**To do:** Please work out how many lines of this material include "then", and answer with that number by itself.

*** Input data ***

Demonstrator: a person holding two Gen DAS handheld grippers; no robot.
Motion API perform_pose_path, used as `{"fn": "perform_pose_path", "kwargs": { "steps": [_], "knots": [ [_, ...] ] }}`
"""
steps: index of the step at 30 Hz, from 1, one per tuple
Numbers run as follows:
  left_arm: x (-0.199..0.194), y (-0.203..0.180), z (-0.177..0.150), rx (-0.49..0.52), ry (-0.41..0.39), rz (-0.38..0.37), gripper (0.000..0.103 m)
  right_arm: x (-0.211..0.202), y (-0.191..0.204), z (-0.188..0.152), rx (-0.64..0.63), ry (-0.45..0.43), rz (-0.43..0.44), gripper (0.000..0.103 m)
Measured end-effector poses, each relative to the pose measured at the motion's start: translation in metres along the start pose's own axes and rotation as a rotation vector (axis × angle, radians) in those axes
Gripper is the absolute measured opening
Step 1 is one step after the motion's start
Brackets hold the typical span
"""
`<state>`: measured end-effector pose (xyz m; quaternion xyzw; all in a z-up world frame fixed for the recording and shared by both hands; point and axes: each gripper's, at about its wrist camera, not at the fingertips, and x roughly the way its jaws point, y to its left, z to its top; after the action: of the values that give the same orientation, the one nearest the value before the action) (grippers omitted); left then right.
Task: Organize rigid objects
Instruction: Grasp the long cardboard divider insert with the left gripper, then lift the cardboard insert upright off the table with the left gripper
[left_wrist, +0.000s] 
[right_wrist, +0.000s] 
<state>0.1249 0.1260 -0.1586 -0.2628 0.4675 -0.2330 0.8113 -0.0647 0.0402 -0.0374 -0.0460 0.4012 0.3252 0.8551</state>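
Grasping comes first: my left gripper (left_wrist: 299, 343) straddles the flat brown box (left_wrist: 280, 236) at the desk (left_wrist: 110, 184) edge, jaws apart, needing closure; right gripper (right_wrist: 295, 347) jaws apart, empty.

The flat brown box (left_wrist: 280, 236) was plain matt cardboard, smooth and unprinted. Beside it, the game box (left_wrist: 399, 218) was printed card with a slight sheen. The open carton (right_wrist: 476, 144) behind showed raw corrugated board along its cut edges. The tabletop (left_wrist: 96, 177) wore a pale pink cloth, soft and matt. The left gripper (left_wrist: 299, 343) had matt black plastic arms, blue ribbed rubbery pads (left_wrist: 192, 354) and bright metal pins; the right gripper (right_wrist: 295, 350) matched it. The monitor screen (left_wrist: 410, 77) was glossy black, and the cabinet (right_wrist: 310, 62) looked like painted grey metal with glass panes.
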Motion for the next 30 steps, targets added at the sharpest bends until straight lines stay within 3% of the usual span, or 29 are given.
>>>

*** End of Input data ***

**Answer:** 2